■ **Problem**: Would you restate each entry word for word, omitting the pictures?

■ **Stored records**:
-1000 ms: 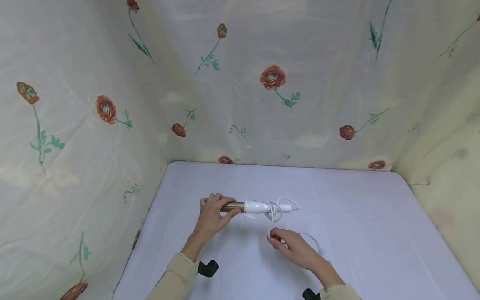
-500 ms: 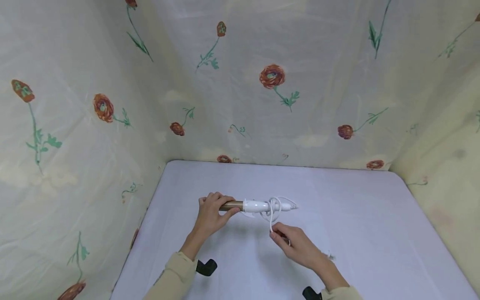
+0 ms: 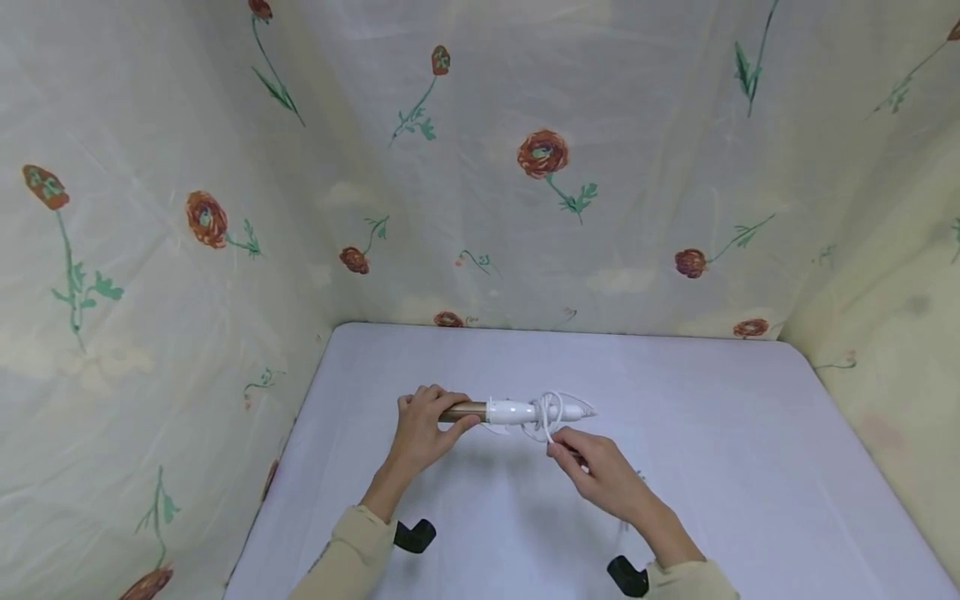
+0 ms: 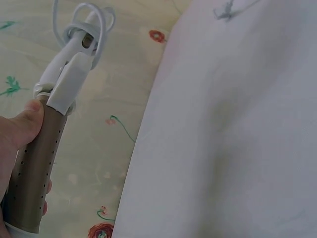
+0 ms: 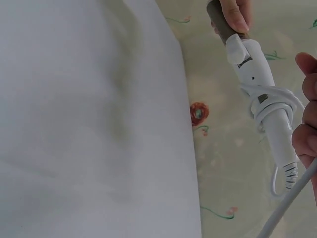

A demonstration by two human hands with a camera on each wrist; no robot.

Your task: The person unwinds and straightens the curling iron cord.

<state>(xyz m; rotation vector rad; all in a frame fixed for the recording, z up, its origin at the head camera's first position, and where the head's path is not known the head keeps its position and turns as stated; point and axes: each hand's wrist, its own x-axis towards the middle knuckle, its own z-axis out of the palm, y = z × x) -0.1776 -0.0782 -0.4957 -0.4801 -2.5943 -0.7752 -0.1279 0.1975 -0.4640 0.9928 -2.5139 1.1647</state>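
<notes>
curling iron (image 3: 510,412) a little below the middle of the frame, stretched left to right across the picture, and it looks lifted off the white table (image 3: 450,358). starting at the left: the left hand (image 3: 427,429) has the brown barrel (image 3: 467,410) wrapped between thumb and fingers, a closed hold. moving right, the white handle, level, its long axis running from one hand's side toward the other's. around its right part, loops of cord (image 5: 286,206) sit loosely. and here's the key bit: the right hand (image 3: 600,475) is below and right of those loops, near them, fingers curled, thumb and fingertips pinching a strand that drops from the loops. so left is on the barrel; right is the nearer one to the wound end, and has only cord.

hard to see now: the barrel's left end goes under the left hand in the head view. right fingers are cut off at the right wrist view's edge. a small pale shape (image 4: 227,11) at the top of the left wrist view may be the plug; can't tell.
</notes>
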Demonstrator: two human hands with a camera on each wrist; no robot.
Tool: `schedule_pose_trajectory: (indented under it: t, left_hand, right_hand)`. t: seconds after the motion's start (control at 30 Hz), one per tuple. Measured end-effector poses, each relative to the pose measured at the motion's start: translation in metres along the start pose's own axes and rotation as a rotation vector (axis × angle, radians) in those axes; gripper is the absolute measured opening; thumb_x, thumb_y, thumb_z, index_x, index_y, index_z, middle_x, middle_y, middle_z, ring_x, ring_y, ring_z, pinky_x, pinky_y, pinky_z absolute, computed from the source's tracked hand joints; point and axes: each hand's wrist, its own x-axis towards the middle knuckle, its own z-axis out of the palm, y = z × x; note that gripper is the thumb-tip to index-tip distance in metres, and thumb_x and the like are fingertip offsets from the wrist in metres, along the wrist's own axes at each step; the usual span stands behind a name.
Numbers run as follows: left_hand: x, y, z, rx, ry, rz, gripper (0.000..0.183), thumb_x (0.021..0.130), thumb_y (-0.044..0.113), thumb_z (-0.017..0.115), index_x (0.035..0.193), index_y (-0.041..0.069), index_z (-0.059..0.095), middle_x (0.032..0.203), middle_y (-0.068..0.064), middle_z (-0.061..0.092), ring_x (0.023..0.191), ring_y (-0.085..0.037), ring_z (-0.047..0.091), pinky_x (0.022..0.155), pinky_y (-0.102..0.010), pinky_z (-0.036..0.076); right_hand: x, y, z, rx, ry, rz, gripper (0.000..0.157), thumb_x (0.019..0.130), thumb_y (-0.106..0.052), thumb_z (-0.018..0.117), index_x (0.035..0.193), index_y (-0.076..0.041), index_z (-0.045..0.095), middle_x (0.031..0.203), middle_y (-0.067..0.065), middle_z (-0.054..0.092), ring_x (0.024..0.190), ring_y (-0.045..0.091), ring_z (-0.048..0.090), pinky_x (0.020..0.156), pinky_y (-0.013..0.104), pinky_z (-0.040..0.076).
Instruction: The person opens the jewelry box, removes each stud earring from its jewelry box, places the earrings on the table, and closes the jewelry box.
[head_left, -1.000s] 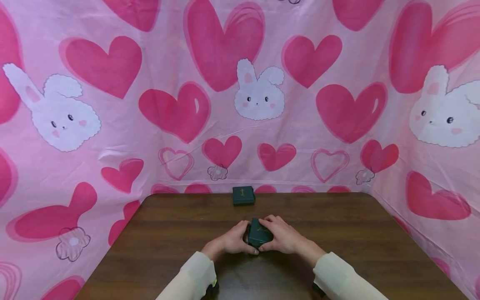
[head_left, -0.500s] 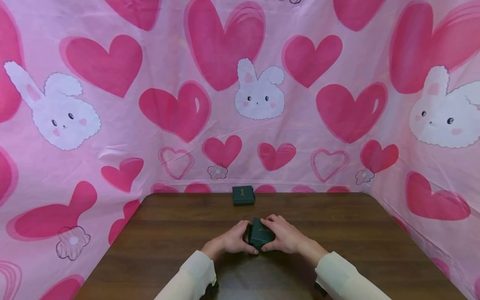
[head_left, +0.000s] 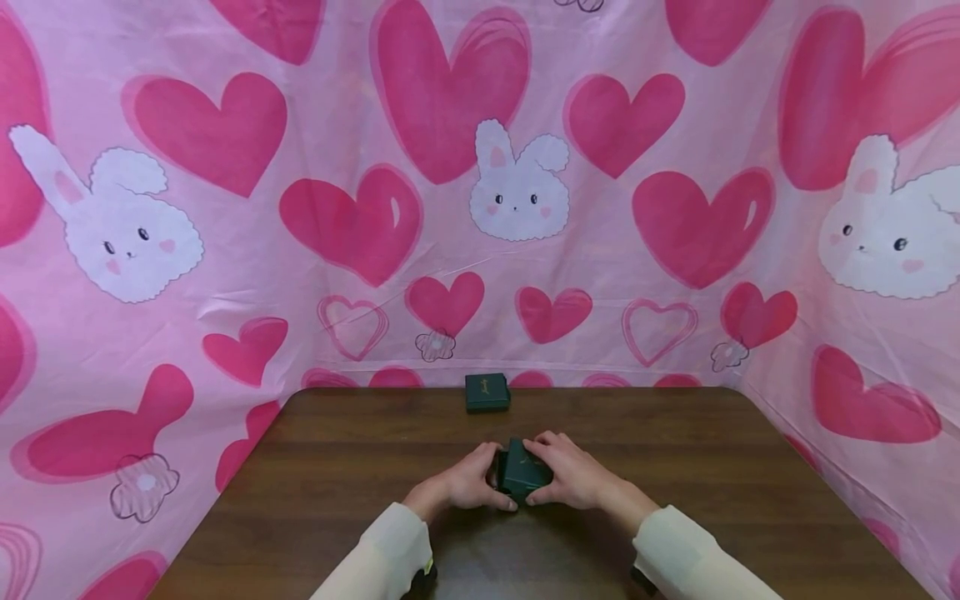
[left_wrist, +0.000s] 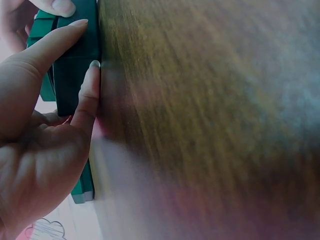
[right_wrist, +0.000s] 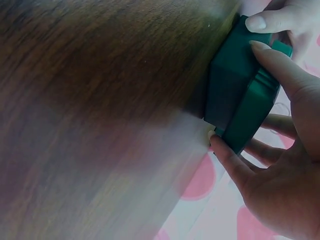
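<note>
Between my hands on the wooden table (head_left: pixel 360 467) are two dark green pieces, one on top of the other. The upper green box (head_left: pixel 528 467) bears gold script and sits askew, shifted right over the lower green box (left_wrist: pixel 75 75); whether the upper one is a lid I cannot tell. My left hand (head_left: pixel 471 482) grips the lower piece, thumb on its near side. My right hand (head_left: pixel 576 477) holds the upper piece between thumb and fingers. In the right wrist view, a gap line runs between the lower piece (right_wrist: pixel 232 70) and the upper piece (right_wrist: pixel 252 112).
Another green box (head_left: pixel 487 392) with gold script lies at the table's back edge, straight beyond my hands. Pink cloth (head_left: pixel 517 275) with hearts and rabbits hangs around the back and both sides of the table.
The upper green box has slid slightly right and turned a little with my right hand, showing more of the lower piece at the left. My left hand has stayed nearly still.
</note>
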Motion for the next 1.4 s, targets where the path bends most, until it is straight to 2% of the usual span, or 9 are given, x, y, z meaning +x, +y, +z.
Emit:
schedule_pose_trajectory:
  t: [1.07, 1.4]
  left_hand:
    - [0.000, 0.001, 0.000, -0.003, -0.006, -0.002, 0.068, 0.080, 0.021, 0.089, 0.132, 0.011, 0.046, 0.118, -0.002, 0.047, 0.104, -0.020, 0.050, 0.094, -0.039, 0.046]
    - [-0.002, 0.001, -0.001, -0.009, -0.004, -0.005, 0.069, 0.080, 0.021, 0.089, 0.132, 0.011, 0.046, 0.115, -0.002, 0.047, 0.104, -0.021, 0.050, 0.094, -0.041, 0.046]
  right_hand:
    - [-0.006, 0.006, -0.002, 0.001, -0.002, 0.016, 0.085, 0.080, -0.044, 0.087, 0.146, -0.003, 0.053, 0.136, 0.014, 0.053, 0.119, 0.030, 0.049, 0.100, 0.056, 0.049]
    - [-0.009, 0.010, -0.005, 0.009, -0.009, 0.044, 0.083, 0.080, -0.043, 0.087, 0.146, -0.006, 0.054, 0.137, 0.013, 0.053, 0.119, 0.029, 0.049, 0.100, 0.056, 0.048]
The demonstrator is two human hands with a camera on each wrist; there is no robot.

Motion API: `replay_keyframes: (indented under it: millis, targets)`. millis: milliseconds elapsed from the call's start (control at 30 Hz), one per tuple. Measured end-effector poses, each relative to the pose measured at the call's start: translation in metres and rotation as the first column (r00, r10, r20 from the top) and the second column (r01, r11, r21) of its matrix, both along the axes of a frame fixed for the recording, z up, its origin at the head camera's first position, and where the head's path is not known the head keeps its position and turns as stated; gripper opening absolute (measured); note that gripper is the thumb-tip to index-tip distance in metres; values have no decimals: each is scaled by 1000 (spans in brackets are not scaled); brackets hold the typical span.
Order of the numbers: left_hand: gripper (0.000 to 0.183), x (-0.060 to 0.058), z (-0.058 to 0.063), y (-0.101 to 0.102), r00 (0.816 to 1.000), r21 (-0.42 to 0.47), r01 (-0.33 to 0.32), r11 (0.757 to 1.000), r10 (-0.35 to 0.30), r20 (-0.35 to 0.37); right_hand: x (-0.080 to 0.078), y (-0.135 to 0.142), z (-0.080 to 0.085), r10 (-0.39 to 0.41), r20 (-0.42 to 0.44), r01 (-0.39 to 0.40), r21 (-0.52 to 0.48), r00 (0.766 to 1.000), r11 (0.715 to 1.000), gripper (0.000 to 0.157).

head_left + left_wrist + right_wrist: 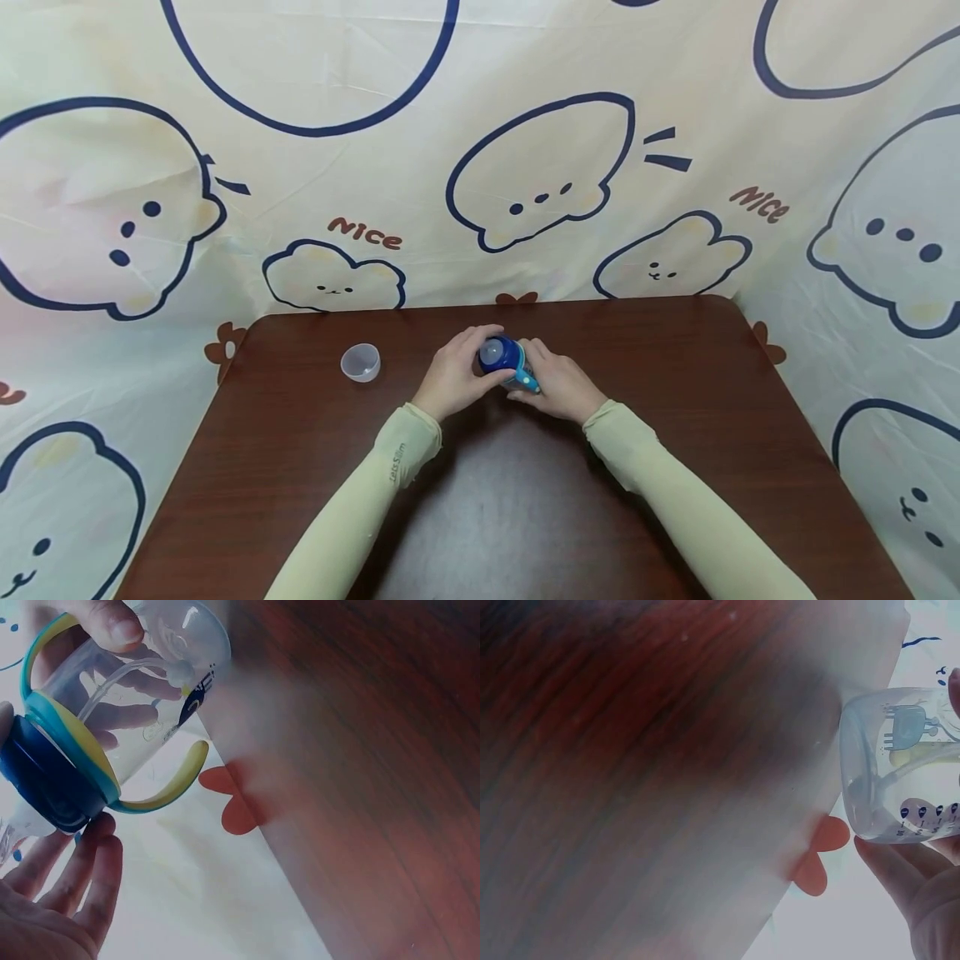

■ **Result of this task**:
-1000 ms: 
-500 ms: 
+0 ms: 
+0 ms: 
+0 ms: 

A demonstration by two human hands with a camera on each wrist; no robot.

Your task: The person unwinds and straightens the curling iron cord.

<state>(xyz m; rotation vector rad; all in a frame fixed for the recording, z up, its origin at the head camera's first position, and where the head's path is not known the head keeps its position and turns as stated; point and axes: each hand's wrist, its own x-axis towards the middle knuckle, its own z-axis out of the palm, y = z × x) -0.1776 -0.0782 -0.4957 -0.4801 -2.5943 -0.7752 -0.1279 0.1975 -0.4640 0.9928 -2.5139 1.1647</state>
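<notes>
curling iron (image 3: 510,412) a little below the middle of the frame, stretched left to right across the picture, and it looks lifted off the white table (image 3: 450,358). starting at the left: the left hand (image 3: 427,429) has the brown barrel (image 3: 467,410) wrapped between thumb and fingers, a closed hold. moving right, the white handle, level, its long axis running from one hand's side toward the other's. around its right part, loops of cord (image 5: 286,206) sit loosely. and here's the key bit: the right hand (image 3: 600,475) is below and right of those loops, near them, fingers curled, thumb and fingertips pinching a strand that drops from the loops. so left is on the barrel; right is the nearer one to the wound end, and has only cord.

hard to see now: the barrel's left end goes under the left hand in the head view. right fingers are cut off at the right wrist view's edge. a small pale shape (image 4: 227,11) at the top of the left wrist view may be the plug; can't tell.
</notes>
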Demonstrator: two human hands with a camera on each wrist; no robot.
Tool: `schedule_pose_trajectory: (indented under it: t, left_hand, right_hand)`. t: seconds after the motion's start (control at 30 Hz), one per tuple. Measured end-effector poses, each relative to the pose measured at the motion's start: translation in metres along the start pose's own axes and rotation as a rotation vector (axis × angle, radians) in those axes; gripper is the absolute measured opening; thumb_x, thumb_y, thumb_z, index_x, index_y, index_z, middle_x, middle_y, middle_z, ring_x, ring_y, ring_z, pinky_x, pinky_y, pinky_z absolute, computed from the source's tracked hand joints; point and axes: each hand's wrist, its own x-axis towards the middle knuckle, its own z-axis out of the palm, y = z × x; note that gripper is the thumb-tip to index-tip distance in metres, and thumb_x and the like are fingertip offsets from the wrist in metres, along the wrist's own axes at each step; the usual span stands behind a name.
Numbers run as follows: left_hand: x, y, z, rx, ry, rz, gripper (0.000..0.183), thumb_x (0.021..0.130), thumb_y (-0.044..0.113), thumb_z (-0.017..0.115), index_x (0.035..0.193), index_y (-0.041..0.069), index_z (-0.059..0.095), middle_x (0.032..0.203), middle_y (-0.068..0.064), middle_z (-0.061..0.092), ring_x (0.023..0.191), ring_y (-0.085..0.037), ring_z (-0.047..0.091), pinky_x (0.022..0.155), pinky_y (-0.102..0.010), pinky_z (-0.036..0.076); right_hand: x, y, z, rx, ry, rz, gripper (0.000..0.157), thumb_x (0.019..0.130), thumb_y (-0.106..0.052), thumb_z (-0.018..0.117), index_x (0.035..0.193), index_y (-0.076..0.041), index_z (-0.045..0.095), middle_x (0.031..0.203), middle_y (-0.067..0.065), middle_z (-0.054..0.092), ring_x (0.024..0.190), ring_y (-0.045..0.091), ring_z (-0.048..0.090), pinky_x (0.020..0.156), pinky_y (-0.013..0.104), pinky_z (-0.040..0.076).
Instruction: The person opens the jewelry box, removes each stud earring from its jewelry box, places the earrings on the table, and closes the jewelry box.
[head_left, -1.000s] 
[head_left, -0.500s] 
[head_left, +0.000s] 
[left_wrist, +0.000s] 
[right_wrist, +0.000s] 
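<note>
Between my hands on the wooden table (head_left: pixel 360 467) are two dark green pieces, one on top of the other. The upper green box (head_left: pixel 528 467) bears gold script and sits askew, shifted right over the lower green box (left_wrist: pixel 75 75); whether the upper one is a lid I cannot tell. My left hand (head_left: pixel 471 482) grips the lower piece, thumb on its near side. My right hand (head_left: pixel 576 477) holds the upper piece between thumb and fingers. In the right wrist view, a gap line runs between the lower piece (right_wrist: pixel 232 70) and the upper piece (right_wrist: pixel 252 112).
Another green box (head_left: pixel 487 392) with gold script lies at the table's back edge, straight beyond my hands. Pink cloth (head_left: pixel 517 275) with hearts and rabbits hangs around the back and both sides of the table.
The upper green box has slid slightly right and turned a little with my right hand, showing more of the lower piece at the left. My left hand has stayed nearly still.
</note>
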Motion for the next 1.4 s, targets where the path bends most, until it is straight to 2% of the usual span, or 9 are given, x, y, z meaning +x, +y, +z.
Emit:
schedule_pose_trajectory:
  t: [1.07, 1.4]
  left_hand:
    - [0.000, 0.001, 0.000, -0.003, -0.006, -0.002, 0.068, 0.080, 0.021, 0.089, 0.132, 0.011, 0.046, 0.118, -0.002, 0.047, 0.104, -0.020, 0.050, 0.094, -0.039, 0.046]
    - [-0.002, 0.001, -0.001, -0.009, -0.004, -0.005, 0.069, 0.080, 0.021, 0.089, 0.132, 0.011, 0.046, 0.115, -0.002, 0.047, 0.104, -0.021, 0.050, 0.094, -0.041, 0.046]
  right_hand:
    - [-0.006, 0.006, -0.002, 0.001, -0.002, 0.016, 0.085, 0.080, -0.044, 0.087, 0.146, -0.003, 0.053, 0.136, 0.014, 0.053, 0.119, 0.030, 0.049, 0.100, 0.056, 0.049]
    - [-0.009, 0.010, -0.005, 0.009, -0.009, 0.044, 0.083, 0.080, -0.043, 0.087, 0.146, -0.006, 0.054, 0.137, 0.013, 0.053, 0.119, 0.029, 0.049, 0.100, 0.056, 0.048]
The demonstrator is two human hands with a camera on each wrist; there is no robot.

Motion API: `replay_keyframes: (indented under it: millis, targets)`. millis: milliseconds elapsed from the call's start (control at 30 Hz), one per tuple. Measured end-effector poses, each relative to the pose measured at the call's start: translation in metres and rotation as the first column (r00, r10, r20 from the top) and the second column (r01, r11, r21) of its matrix, both along the axes of a frame fixed for the recording, z up, its origin at the head camera's first position, and where the head's path is not known the head keeps its position and turns as stated; gripper opening absolute (measured); note that gripper is the thumb-tip to index-tip distance in metres; values have no decimals: each is scaled by 1000 (spans in brackets are not scaled); brackets hold the typical span.
Order of the numbers: left_hand: gripper (0.000 to 0.183), x (-0.060 to 0.058), z (-0.058 to 0.063), y (-0.101 to 0.102), r00 (0.816 to 1.000), r21 (-0.42 to 0.47), r01 (-0.33 to 0.32), r11 (0.757 to 1.000), r10 (-0.35 to 0.30), r20 (-0.35 to 0.37); right_hand: x (-0.080 to 0.078), y (-0.135 to 0.142), z (-0.080 to 0.085), r10 (-0.39 to 0.41), r20 (-0.42 to 0.44), r01 (-0.39 to 0.40), r21 (-0.52 to 0.48), r00 (0.766 to 1.000), r11 (0.715 to 1.000), gripper (0.000 to 0.157).

head_left + left_wrist + right_wrist: 

The response to this exercise is now finished.